Now, don’t get me wrong, I do love traditional chicken fajitas. But they’re a totally different experience than these sheet pan chicken fajitas.
Traditional fajitas are cooked at high heat and seared in the pan. But the sheet pan version is roasted. You don’t get the sear, but you do get more tender veggies with browned edges and some nice caramelization.
So basically, what I’m saying is: there’s room in your recipe box for both! (And for these Grilled Chicken Fajitas too.)
- This recipe clocks in at 30 minutes, with just 10 minutes of prep time. And the rest is hands-off cooking in the oven!
- Fajitas are family-friendly because everyone can assemble them however they like. Cheese and more cheese for the kids, a generous dollop of Guacamole for you!
- The thing I love most about this sheet pan chicken fajitas recipe, though, is its versatility. Stuff the veggies and chicken into burritos, use it in a Burrito Bowl, or add it to quesadillas with lots of melty cheese. (The same goes for Shrimp Fajitas and this Steak Fajita Recipe!)

Key Ingredients
You’ll find the full list of ingredients in the recipe card below, but here are some notes to keep in mind.
- Chicken.

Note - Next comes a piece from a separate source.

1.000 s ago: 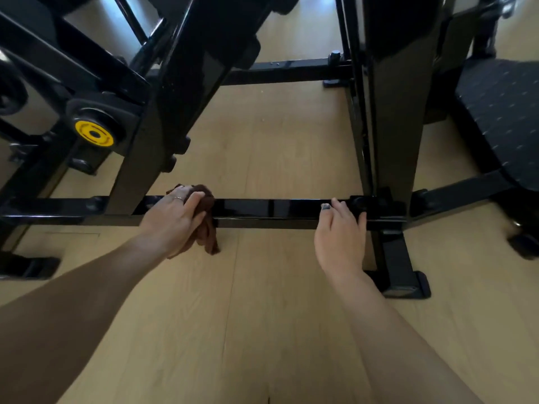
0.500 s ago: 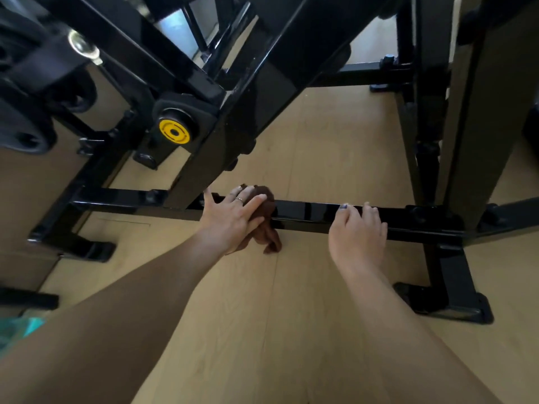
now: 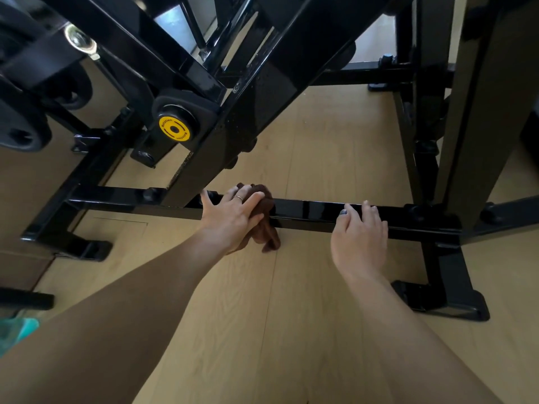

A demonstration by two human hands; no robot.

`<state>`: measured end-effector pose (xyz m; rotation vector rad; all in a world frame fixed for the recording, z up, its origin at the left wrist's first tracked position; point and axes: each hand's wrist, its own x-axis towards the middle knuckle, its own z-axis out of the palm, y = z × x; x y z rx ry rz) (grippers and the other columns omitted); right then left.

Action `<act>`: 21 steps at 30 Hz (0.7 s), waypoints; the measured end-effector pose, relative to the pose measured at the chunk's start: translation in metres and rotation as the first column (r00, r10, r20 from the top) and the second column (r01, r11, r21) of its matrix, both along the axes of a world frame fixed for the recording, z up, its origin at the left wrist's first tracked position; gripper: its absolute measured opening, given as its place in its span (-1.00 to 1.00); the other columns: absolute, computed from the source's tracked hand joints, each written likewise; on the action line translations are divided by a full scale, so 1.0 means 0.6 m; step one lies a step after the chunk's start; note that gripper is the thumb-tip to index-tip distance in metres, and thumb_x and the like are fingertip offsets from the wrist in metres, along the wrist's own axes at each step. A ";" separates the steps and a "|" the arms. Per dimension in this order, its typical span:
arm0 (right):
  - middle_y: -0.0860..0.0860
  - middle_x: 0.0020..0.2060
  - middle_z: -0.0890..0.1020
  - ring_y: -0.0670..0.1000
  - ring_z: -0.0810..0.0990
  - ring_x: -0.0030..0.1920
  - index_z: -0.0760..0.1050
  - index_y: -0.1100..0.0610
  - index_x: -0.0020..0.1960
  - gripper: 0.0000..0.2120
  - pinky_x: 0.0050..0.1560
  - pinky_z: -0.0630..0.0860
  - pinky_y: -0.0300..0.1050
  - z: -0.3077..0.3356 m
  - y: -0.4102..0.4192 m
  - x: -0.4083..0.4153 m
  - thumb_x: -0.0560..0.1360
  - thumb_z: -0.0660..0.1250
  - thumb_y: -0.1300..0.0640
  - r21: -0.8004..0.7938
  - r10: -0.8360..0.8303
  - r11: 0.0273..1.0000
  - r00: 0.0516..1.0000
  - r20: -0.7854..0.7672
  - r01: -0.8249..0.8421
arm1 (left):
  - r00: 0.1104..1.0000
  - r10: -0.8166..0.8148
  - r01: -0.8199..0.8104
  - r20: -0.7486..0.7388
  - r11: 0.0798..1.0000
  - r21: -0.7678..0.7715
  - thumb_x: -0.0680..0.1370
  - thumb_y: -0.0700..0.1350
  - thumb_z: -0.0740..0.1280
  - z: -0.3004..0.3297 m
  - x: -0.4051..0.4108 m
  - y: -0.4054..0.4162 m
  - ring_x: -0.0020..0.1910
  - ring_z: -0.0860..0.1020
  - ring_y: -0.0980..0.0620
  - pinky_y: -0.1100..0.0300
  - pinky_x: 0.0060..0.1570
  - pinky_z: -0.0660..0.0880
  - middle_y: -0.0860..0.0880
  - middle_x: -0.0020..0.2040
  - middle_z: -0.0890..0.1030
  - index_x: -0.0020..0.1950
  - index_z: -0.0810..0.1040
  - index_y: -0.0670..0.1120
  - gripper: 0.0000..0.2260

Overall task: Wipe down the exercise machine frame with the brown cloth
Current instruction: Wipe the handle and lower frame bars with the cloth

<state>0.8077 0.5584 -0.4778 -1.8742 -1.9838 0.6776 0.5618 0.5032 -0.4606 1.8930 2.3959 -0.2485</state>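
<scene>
Here we press our left hand (image 3: pixel 233 218) onto the brown cloth (image 3: pixel 267 225), fingers spread and nearly straight, flattening it against the low black crossbar (image 3: pixel 306 212) of the exercise machine frame (image 3: pixel 262 91). The cloth drapes over the bar's near side, its loose end hanging to the wooden floor (image 3: pixel 291 330). A thin ring (image 3: pixel 238 197) sits on one finger. Our right hand (image 3: pixel 360 231) rests further right on the same bar, fingers curled over its top edge, holding nothing else. A yellow round label (image 3: pixel 174 129) marks the pivot on the slanted beam above the bar's left part.
</scene>
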 end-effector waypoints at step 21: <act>0.02 0.64 0.20 -0.02 0.05 0.65 0.35 0.06 0.57 -0.52 0.65 -0.10 0.00 0.004 0.007 0.011 0.75 -0.09 0.01 -0.034 0.005 0.999 0.997 -0.072 -0.008 | 0.994 -0.091 0.090 -0.065 0.996 -0.015 0.73 0.17 -0.01 0.016 0.022 0.013 0.60 0.21 -0.16 -0.12 0.59 0.03 -0.10 0.60 0.27 0.56 0.18 0.06 -0.58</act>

Use boneless, skinless chicken breasts to keep it easy.
- Vegetables. We’re going traditional here with bell peppers (any colors that strike your fancy) and red onion.
- Limes. The bright hit of acidity that makes the flavor of fajitas pop.
- Seasonings. Chili powder, garlic powder, ground cumin, kosher salt, onion powder, and cayenne pepper if you’d like.
- For Serving. Tortillas, sour cream or plain Greek yogurt, Cilantro Lime Crema, shredded cheese, diced avocado or guacamole, and fresh cilantro.
How to Make Sheet Pan Chicken Fajitas






Prep the Chicken. While the oven preheats to 425ºF, pound the chicken to 1/2- to 3/4-inch thick. I like to cover the chicken with plastic wrap before pounding to keep chicken bits and juices from flying all over the countertop.
Season. Add the chicken and veggies to a sheet pan and squeeze lime juice over everything. Drizzle with oil, then combine the seasonings in a small bowl and sprinkle over the chicken and veggies. Toss to coat.
Bake. If the pan is crowded, move some of the vegetables to another sheet pan. This will keep the veggies from steaming. Place the pan(s) in the oven and roast for 15 to 25 minutes, tossing the veggies halfway through.
Warm the Tortillas. Wrap the tortillas in foil and pop them in the oven during the last 5 minutes of baking time.
Serve. Let the chicken rest, then slice and assemble with tortillas and toppings. ENJOY!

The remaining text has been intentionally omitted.